The expected reply is all of the data, returned exactly.

--- Given data ---

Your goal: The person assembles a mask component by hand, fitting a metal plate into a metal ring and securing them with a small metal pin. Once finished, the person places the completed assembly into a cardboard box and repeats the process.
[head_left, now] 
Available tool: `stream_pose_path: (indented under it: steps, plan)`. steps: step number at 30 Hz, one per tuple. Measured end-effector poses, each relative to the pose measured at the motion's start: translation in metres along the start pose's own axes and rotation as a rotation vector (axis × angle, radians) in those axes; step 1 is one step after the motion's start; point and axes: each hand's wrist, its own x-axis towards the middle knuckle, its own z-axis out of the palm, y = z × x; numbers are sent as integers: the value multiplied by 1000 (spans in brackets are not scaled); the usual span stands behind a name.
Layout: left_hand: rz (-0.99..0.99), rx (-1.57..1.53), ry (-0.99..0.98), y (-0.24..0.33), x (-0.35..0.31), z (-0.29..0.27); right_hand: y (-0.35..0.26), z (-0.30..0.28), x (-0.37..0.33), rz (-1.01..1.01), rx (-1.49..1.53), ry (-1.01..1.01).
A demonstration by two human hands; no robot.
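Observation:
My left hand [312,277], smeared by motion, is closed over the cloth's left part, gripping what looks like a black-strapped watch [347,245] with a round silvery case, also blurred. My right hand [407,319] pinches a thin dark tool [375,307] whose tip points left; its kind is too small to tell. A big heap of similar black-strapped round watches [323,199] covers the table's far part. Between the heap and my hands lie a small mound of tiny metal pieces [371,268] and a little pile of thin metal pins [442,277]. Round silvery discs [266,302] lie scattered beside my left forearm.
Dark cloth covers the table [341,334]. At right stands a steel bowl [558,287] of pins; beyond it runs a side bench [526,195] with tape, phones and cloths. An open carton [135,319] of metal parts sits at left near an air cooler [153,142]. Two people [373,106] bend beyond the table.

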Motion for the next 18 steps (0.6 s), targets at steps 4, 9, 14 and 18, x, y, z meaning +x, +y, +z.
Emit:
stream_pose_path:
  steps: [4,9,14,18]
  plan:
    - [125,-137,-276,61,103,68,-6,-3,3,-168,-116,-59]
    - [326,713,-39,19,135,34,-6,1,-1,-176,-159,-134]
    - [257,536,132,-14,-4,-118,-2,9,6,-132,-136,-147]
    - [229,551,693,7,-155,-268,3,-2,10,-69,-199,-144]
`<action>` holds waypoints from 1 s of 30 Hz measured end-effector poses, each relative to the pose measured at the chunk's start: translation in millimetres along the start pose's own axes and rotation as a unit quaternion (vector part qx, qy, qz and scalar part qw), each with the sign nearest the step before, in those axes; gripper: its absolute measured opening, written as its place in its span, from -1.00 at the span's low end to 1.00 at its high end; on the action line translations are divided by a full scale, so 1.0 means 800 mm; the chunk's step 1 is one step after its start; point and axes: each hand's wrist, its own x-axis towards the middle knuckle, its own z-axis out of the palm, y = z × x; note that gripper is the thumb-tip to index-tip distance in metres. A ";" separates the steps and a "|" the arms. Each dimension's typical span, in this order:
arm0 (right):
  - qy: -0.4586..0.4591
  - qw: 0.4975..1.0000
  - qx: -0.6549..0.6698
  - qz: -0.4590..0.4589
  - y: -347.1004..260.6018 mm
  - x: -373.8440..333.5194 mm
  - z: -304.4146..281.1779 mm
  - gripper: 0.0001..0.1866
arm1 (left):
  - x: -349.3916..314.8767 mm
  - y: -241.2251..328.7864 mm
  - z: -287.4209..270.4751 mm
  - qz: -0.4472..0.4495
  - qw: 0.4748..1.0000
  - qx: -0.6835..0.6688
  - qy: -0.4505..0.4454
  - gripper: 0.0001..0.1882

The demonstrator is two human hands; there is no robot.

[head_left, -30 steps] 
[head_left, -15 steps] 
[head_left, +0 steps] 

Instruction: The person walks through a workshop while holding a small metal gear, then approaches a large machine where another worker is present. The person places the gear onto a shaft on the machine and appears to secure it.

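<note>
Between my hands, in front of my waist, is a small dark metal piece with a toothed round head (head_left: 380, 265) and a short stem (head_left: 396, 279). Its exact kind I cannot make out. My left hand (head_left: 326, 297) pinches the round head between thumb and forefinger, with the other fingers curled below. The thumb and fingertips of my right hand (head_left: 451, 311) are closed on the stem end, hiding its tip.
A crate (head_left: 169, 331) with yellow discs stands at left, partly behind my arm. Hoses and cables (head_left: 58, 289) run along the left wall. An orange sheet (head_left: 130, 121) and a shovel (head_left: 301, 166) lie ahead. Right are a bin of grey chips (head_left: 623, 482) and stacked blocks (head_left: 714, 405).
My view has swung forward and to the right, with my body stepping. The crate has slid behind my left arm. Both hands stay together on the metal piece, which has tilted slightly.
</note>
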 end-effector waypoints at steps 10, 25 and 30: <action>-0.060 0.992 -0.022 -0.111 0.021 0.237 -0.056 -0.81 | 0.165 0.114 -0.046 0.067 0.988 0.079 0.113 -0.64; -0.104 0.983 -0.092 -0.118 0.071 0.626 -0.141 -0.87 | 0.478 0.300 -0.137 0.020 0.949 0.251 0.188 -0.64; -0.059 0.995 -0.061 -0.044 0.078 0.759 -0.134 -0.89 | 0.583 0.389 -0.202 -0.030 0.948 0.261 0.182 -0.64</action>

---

▶ **Task solution**
Your goal: The person assembles a mask component by hand, fitting a metal plate into a metal ring and securing them with a small metal pin. Once finished, the person places the completed assembly into a cardboard box and repeats the process.
[head_left, now] 
Available tool: `stream_pose_path: (indented under it: steps, plan)`. steps: step number at 30 Hz, one per tuple. Measured end-effector poses, each relative to the pose measured at the motion's start: translation in metres along the start pose's own axes and rotation as a rotation vector (axis × angle, radians) in those axes; step 1 is one step after the motion's start; point and axes: each hand's wrist, its own x-axis towards the middle knuckle, its own z-axis out of the palm, y = z × x; numbers are sent as integers: the value multiplied by 1000 (spans in brackets are not scaled); the usual span stands behind a name.
Layout: left_hand: rz (-0.99..0.99), rx (-1.57..1.53), ry (-0.99..0.98), y (-0.24..0.33), x (-0.35..0.31), z (-0.29..0.27); right_hand: y (-0.35..0.26), z (-0.30..0.28), x (-0.37..0.33), rz (-1.01..1.01), rx (-1.49..1.53), ry (-1.01..1.01).
A demonstration by two human hands; no robot.
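Observation:
My left hand [312,277], smeared by motion, is closed over the cloth's left part, gripping what looks like a black-strapped watch [347,245] with a round silvery case, also blurred. My right hand [407,319] pinches a thin dark tool [375,307] whose tip points left; its kind is too small to tell. A big heap of similar black-strapped round watches [323,199] covers the table's far part. Between the heap and my hands lie a small mound of tiny metal pieces [371,268] and a little pile of thin metal pins [442,277]. Round silvery discs [266,302] lie scattered beside my left forearm.
Dark cloth covers the table [341,334]. At right stands a steel bowl [558,287] of pins; beyond it runs a side bench [526,195] with tape, phones and cloths. An open carton [135,319] of metal parts sits at left near an air cooler [153,142]. Two people [373,106] bend beyond the table.
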
Motion for the next 18 steps (0.6 s), targets at steps 4, 9, 14 and 18, x, y, z meaning +x, +y, +z.
Emit:
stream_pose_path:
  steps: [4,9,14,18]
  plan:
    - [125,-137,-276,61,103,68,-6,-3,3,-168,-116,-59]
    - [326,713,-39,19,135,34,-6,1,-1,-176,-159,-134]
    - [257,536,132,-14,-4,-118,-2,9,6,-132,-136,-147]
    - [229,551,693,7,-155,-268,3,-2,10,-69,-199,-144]
`<action>` holds waypoints from 1 s of 30 Hz measured end-effector poses, each relative to the pose measured at the chunk's start: translation in millimetres along the start pose's own axes and rotation as a unit quaternion (vector part qx, qy, qz and scalar part qw), each with the sign nearest the step before, in those axes; gripper: its absolute measured opening, written as its place in its span, from -1.00 at the span's low end to 1.00 at its high end; on the action line translations are divided by a full scale, so 1.0 means 800 mm; the chunk's step 1 is one step after its start; point and axes: each hand's wrist, its own x-axis towards the middle knuckle, its own z-axis out of the palm, y = z × x; note that gripper is the thumb-tip to index-tip distance in metres. A ";" separates the steps and a "|" the arms. Each dimension's typical span, in this order:
arm0 (right):
  - qy: -0.4586..0.4591
  - qw: 0.4975..1.0000
  - qx: -0.6549..0.6698
  - qz: -0.4590..0.4589
  - y: -347.1004..260.6018 mm
  - x: -373.8440..333.5194 mm
  - z: -304.4146..281.1779 mm
  - gripper: 0.0001..0.1866
arm1 (left):
  - x: -349.3916..314.8767 mm
  - y: -241.2251..328.7864 mm
  - z: -287.4209..270.4751 mm
  - qz: -0.4472..0.4495
  - qw: 0.4748..1.0000
  - qx: -0.6835..0.6688
  - qy: -0.4505..0.4454
  - gripper: 0.0001..0.1882

The demonstrator is two human hands; there is no robot.

[head_left, -30 steps] 
[head_left, -15 steps] 
[head_left, +0 steps] 

Instruction: The person walks through a workshop while holding a small metal gear, then approaches a large machine where another worker is present. The person places the gear onto a shaft on the machine and appears to secure it.

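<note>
Between my hands, in front of my waist, is a small dark metal piece with a toothed round head (head_left: 380, 265) and a short stem (head_left: 396, 279). Its exact kind I cannot make out. My left hand (head_left: 326, 297) pinches the round head between thumb and forefinger, with the other fingers curled below. The thumb and fingertips of my right hand (head_left: 451, 311) are closed on the stem end, hiding its tip.
A crate (head_left: 169, 331) with yellow discs stands at left, partly behind my arm. Hoses and cables (head_left: 58, 289) run along the left wall. An orange sheet (head_left: 130, 121) and a shovel (head_left: 301, 166) lie ahead. Right are a bin of grey chips (head_left: 623, 482) and stacked blocks (head_left: 714, 405).
My view has swung forward and to the right, with my body stepping. The crate has slid behind my left arm. Both hands stay together on the metal piece, which has tilted slightly.
</note>
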 end-effector waypoints at steps 10, 25 and 30: <action>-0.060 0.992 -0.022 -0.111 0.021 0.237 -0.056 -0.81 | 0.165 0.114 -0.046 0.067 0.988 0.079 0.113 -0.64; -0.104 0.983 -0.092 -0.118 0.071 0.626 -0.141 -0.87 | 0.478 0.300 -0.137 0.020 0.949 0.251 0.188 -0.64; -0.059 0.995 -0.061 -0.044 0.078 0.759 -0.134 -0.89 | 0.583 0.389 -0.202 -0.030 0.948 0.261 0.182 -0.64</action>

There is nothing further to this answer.